Example of an mt_interval_sequence query over “global” time. We want a breakdown of values starting at a and ending at e where bucket size and the number of buckets between the two is specified.
The query is then answered according to buckets:
{ "layers":[ "multi-target:time" ], "root":{ "children":[ { "path":[0], "val":762 }, { "path":[1], "val":724 }, { "path":[2], "val":660 }, { "path":[3], "val":515 }, { "path":[4], "val":410 }]}}
These queries are issued when a graph of a value’s change over time must be constructed, for example.
There is a simple case of this query where our slave node’s notion of time starts at one of the bucket limits and we can simply modify the limits, similar to how the interval query is answered. For example, if a slave node’s relative bin is c from the figure above, we would modify the mt_interval_sequence query to be:
mt_interval_sequence(c,5,2) This means that we have an additional step when merging. Our slave node in this example will return results in terms of bucket 0 (c-d) and bucket 1 (d-e). However, these are not the correct bucket ids according to our global view of time. A bucket offset is then calculated and applied to bucket ids to convert them back to a global notion of time before a normal merge is executed.
Another case of our mt_interval_sequence query requires us to split a mt_interval_sequence query into two separate queries and merge those together into the result for a slave node before merging that into our global response. This case is when a slave node’s relative time bin is not at one of the bucket limits, but rather, inside a bucket.
The first query sent to our slave node will query the time bins between the relative bin of the slave and the limit of the nearest bucket while the second query will query from the start of the next bucket in relative terms until the end of the global query.
Consider the figure above and let us illustrate the merging of the queries with an example. Let our slave node’s relative time bin be the fourth time bin between b and c. Our first query will query between the node’s relative bin and c and our second query will query from c to e.
When we merge these two queries, the first query can be considered to answer the value in a relative bucket of 0, thus all bucket ids from the result of the second query must be offset by 1. Now that we have this merged query, we must apply the bucket offset from the global query to the bucket ids as in the previous case.

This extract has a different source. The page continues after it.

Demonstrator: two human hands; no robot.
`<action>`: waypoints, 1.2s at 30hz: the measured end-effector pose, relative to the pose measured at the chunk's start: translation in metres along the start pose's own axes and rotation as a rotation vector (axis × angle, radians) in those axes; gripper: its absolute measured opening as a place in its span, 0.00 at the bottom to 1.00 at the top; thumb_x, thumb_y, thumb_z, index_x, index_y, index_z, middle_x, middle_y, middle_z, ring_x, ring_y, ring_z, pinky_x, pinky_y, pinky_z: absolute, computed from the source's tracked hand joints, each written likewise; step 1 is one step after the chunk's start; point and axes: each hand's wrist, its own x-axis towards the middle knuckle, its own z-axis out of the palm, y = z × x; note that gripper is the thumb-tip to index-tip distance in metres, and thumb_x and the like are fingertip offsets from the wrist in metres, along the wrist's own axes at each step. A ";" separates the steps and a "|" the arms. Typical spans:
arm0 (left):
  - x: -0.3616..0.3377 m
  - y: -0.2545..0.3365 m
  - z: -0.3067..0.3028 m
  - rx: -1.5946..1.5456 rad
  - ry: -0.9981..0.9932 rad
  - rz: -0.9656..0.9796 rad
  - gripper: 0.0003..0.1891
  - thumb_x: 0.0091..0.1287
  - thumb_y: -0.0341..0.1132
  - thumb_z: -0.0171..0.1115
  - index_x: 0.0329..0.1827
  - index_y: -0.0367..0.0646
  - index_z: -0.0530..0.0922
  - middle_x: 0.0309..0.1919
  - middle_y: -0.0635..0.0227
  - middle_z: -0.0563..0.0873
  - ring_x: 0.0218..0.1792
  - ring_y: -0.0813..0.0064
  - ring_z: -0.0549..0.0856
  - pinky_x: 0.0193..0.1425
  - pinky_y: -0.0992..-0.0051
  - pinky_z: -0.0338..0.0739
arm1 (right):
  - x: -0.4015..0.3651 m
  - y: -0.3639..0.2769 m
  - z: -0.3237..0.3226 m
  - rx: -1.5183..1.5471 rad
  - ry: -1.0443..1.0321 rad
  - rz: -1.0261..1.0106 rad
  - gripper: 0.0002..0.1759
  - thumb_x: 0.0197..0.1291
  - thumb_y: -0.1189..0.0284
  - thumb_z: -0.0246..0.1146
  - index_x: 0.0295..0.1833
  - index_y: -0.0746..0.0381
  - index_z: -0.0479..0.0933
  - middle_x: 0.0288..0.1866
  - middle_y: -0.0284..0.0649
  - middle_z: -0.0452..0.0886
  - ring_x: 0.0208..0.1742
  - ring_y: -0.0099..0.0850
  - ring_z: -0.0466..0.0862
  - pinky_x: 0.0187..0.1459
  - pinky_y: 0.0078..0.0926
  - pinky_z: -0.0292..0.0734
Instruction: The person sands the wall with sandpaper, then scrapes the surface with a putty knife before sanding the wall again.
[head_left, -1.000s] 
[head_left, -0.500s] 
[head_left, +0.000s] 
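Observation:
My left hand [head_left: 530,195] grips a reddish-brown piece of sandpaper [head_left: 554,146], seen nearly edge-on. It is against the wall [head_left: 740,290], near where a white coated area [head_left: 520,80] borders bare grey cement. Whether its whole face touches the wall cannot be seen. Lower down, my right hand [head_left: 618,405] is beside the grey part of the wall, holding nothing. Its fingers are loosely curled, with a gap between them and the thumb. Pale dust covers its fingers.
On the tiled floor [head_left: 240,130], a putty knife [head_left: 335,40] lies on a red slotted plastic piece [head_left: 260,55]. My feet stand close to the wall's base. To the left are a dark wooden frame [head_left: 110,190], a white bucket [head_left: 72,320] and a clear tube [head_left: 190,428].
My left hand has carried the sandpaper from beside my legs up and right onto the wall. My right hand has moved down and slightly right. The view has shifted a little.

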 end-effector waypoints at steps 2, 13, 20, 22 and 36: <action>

Implementation Specifications The nanocube slaves all run the C++ nanocube implementation and our master server is built in golang. Golang was chosen because of its simplicity and ease of use. Additionally, golang has the ability to add “tags” to struct fields to specify JSON decoding/encoding options which made it straightforward to decode and encode JSON into golang structs for manipulation. Here are some type declarations that mirror the JSON query responses shown above: Screen Shot 2015-12-16 at 11.05.38 AM.png
The tags allow you to specify the key whose value should be assigned to the struct field and what key should be given to the value when encoding the struct field into JSON. Tags also allowed us to specify a general structure for the JSON object without having to include all of its fields through the “omitempty” label. For example, sometimes the query responses contain bidimensional image addresses (x and y) and the Path field is omitted.
Apart from the NanocubeResponse shown above, we also have a SchemaResponse struct since each has a different merging strategy.
When our master receives a request, it spawns off a goroutine for each slave node, does any preprocessing necessary, and forwards the request to the slave node. As JSON responses are returned, the master starts building the global response in an O(n) merging process by converting the JSON responses to structs as they come in and merging the first two together, followed with the third and the result of those two etc… The final response is then encoded back into JSON and sent to whoever requested the information.
We also included a python utility file in our codebase named splitter.py. To build a nanocube, one starts with a .csv file, converts that to a nanocube-readable .dmp file with the nanocube-binning-csv utility provided by the C++ source code and finally executes the nanocube-leaf program to build the nanocube from the .dmp file and start serving queries on a specified port.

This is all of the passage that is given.